* [Task objective]
Every line of the listing belongs in your answer exactly as written; the images do not.

* [Raw data]
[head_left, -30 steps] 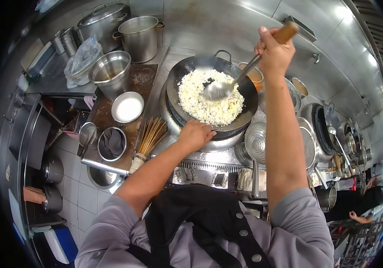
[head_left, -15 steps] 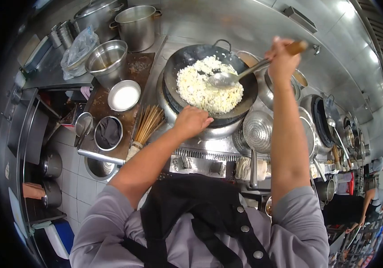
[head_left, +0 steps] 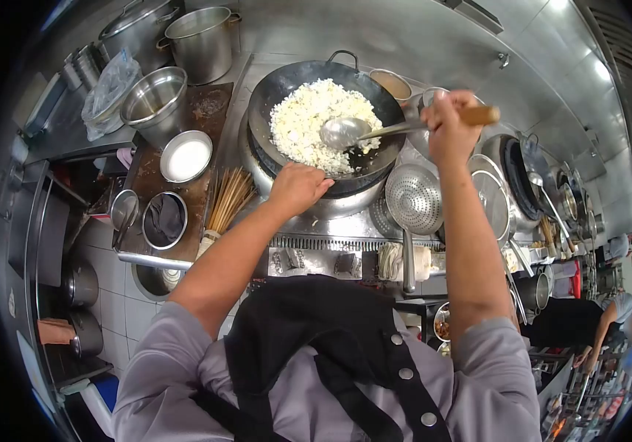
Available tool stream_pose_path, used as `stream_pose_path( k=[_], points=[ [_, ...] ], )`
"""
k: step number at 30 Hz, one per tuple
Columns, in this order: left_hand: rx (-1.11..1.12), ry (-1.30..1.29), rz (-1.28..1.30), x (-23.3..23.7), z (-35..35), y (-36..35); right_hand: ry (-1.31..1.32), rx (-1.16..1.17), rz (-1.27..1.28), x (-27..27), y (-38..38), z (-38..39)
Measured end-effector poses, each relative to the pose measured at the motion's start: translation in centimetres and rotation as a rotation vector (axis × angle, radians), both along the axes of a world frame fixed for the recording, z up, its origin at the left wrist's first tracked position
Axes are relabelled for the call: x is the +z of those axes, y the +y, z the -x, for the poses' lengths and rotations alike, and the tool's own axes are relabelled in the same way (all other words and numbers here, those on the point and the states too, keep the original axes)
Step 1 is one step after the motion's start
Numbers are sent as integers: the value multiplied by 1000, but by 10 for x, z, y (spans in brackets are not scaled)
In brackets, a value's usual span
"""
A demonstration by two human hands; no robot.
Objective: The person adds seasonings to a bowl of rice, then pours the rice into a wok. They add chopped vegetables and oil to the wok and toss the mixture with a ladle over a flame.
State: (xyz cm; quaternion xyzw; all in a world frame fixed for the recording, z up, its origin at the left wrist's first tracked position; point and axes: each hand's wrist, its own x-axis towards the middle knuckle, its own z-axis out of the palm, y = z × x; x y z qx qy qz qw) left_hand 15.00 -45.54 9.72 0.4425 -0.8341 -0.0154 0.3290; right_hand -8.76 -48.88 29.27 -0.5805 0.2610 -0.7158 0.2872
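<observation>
Pale yellow and white rice (head_left: 309, 121) lies in a black wok (head_left: 261, 96) on the stove. My left hand (head_left: 299, 188) is closed on the wok's near rim. Above the right side of the wok, my right hand (head_left: 451, 127) grips the wooden handle of a metal ladle (head_left: 344, 133). The ladle's bowl rests on the rice, near the middle of the wok. Some dark wok surface shows just below the bowl.
A bamboo brush (head_left: 230, 200) and a bowl of white contents (head_left: 185, 156) stand left of the wok. To its right lies a perforated strainer (head_left: 414, 199). Steel pots (head_left: 198, 48) are at the back left. Another person (head_left: 574, 324) works at the far right.
The ladle has moved left and is lower against the rice, with my right hand lower too. The rice has shifted toward the wok's far left side. The whole view has shifted slightly.
</observation>
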Motion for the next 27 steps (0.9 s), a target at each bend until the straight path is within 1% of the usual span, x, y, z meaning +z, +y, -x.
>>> stream_pose_path(
  k=[1,3,4,5,6,7,8,9,10,11,12,13,14,15,16,17,19,20,21,23,24,25,27],
  points=[
    [10,0,6,1,0,0,0,10,6,9,-2,4],
    [9,29,56,-5,-1,0,-107,76,11,63,31,-16],
    [21,27,54,-4,-2,-1,-45,120,72,65,47,-19],
    [13,44,47,-3,-2,-1,-48,125,67,47,40,-27],
    [1,60,40,-3,0,1,-35,146,32,15,29,-38],
    [3,54,39,-2,1,1,-24,169,1,-1,20,-46],
    [5,49,16,-1,0,1,71,124,-24,8,8,-44],
    [6,41,-11,-1,-1,2,61,132,-26,26,17,-51],
    [-9,57,10,0,-2,3,44,137,43,55,31,-59],
    [1,56,12,0,-3,2,31,141,112,69,39,-63],
    [-5,58,22,-1,-4,1,27,220,230,62,40,-59],
    [-14,59,31,-2,-3,2,27,222,228,35,29,-64],
    [-13,78,77,-2,-3,4,18,183,146,-4,12,-72],
    [-7,75,76,-1,-3,4,9,147,64,-23,1,-79],
    [-19,64,66,0,-5,4,111,149,-15,-10,-9,-70],
    [-31,55,56,1,-6,4,109,160,-17,9,-2,-73],
    [-27,58,66,2,-8,1,-5,228,49,51,13,-80],
    [-14,54,68,1,-7,3,-25,151,118,52,25,-79],
    [-4,50,67,0,-6,4,-19,151,117,33,15,-81],
    [-20,71,30,-2,-5,2,47,195,103,-36,-19,-79],
    [-30,83,4,-1,-5,1,316,-71,143,-25,-33,-75],
    [-25,82,8,0,-6,1,315,-67,148,-19,-40,-69],
    [-13,36,18,2,-7,4,23,218,61,51,-2,-90]
  ],
)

* [Result of this task]
[head_left, -30 steps] 
[head_left, -15 steps] 
[head_left, +0 steps] 
Available tool stream_pose_path, used as `stream_pose_path( k=[_], points=[ [_, ...] ], )`
"""
k: step number at 30 Hz, one per tuple
Columns, in this order: left_hand: rx (-1.11..1.12), ry (-1.30..1.29), rz (-1.28..1.30), x (-23.3..23.7), z (-35..35), y (-36..35); right_hand: ry (-1.31..1.32), rx (-1.16..1.17), rz (-1.27..1.28), x (-27..27), y (-38..38), z (-38..39)
Measured end-effector poses, each relative to the pose measured at the motion's start: translation in centimetres and rotation as a rotation vector (axis × angle, radians), both along the axes of a world frame fixed for the recording, z up, its origin at the left wrist's first tracked position
Axes are relabelled for the call: x is the +z of those axes, y the +y, z the -x, for the poses' lengths and rotations alike, and the tool's own axes are relabelled in the same way (all other words and numbers here, those on the point and the states too, keep the original axes)
Step 1 is one step after the motion's start
Numbers are sent as integers: the value multiplied by 1000, but by 10 for x, z, y (spans in brackets are not scaled)
In brackets, a value's usual span
"""
A demonstration by two human hands; no robot.
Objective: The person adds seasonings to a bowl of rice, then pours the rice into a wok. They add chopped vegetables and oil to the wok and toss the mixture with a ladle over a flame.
State: (xyz cm; quaternion xyzw; all in a world frame fixed for the recording, z up, its origin at the left wrist's first tracked position; point and axes: each hand's wrist, its own x-axis towards the middle knuckle, its own z-axis out of the palm, y = z × x; x y z qx qy qz qw) left_hand 15.00 -45.54 9.72 0.4425 -0.8341 -0.0154 0.3290; right_hand -8.76 -48.88 29.27 -0.5805 0.2610 -0.7158 0.2872
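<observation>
Pale yellow and white rice (head_left: 309, 121) lies in a black wok (head_left: 261, 96) on the stove. My left hand (head_left: 299, 188) is closed on the wok's near rim. Above the right side of the wok, my right hand (head_left: 451, 127) grips the wooden handle of a metal ladle (head_left: 344, 133). The ladle's bowl rests on the rice, near the middle of the wok. Some dark wok surface shows just below the bowl.
A bamboo brush (head_left: 230, 200) and a bowl of white contents (head_left: 185, 156) stand left of the wok. To its right lies a perforated strainer (head_left: 414, 199). Steel pots (head_left: 198, 48) are at the back left. Another person (head_left: 574, 324) works at the far right.
The ladle has moved left and is lower against the rice, with my right hand lower too. The rice has shifted toward the wok's far left side. The whole view has shifted slightly.
</observation>
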Motion for the next 27 steps (0.9 s), a target at each bend until the straight path is within 1% of the usual span, x, y, z meaning +z, +y, -x.
>>> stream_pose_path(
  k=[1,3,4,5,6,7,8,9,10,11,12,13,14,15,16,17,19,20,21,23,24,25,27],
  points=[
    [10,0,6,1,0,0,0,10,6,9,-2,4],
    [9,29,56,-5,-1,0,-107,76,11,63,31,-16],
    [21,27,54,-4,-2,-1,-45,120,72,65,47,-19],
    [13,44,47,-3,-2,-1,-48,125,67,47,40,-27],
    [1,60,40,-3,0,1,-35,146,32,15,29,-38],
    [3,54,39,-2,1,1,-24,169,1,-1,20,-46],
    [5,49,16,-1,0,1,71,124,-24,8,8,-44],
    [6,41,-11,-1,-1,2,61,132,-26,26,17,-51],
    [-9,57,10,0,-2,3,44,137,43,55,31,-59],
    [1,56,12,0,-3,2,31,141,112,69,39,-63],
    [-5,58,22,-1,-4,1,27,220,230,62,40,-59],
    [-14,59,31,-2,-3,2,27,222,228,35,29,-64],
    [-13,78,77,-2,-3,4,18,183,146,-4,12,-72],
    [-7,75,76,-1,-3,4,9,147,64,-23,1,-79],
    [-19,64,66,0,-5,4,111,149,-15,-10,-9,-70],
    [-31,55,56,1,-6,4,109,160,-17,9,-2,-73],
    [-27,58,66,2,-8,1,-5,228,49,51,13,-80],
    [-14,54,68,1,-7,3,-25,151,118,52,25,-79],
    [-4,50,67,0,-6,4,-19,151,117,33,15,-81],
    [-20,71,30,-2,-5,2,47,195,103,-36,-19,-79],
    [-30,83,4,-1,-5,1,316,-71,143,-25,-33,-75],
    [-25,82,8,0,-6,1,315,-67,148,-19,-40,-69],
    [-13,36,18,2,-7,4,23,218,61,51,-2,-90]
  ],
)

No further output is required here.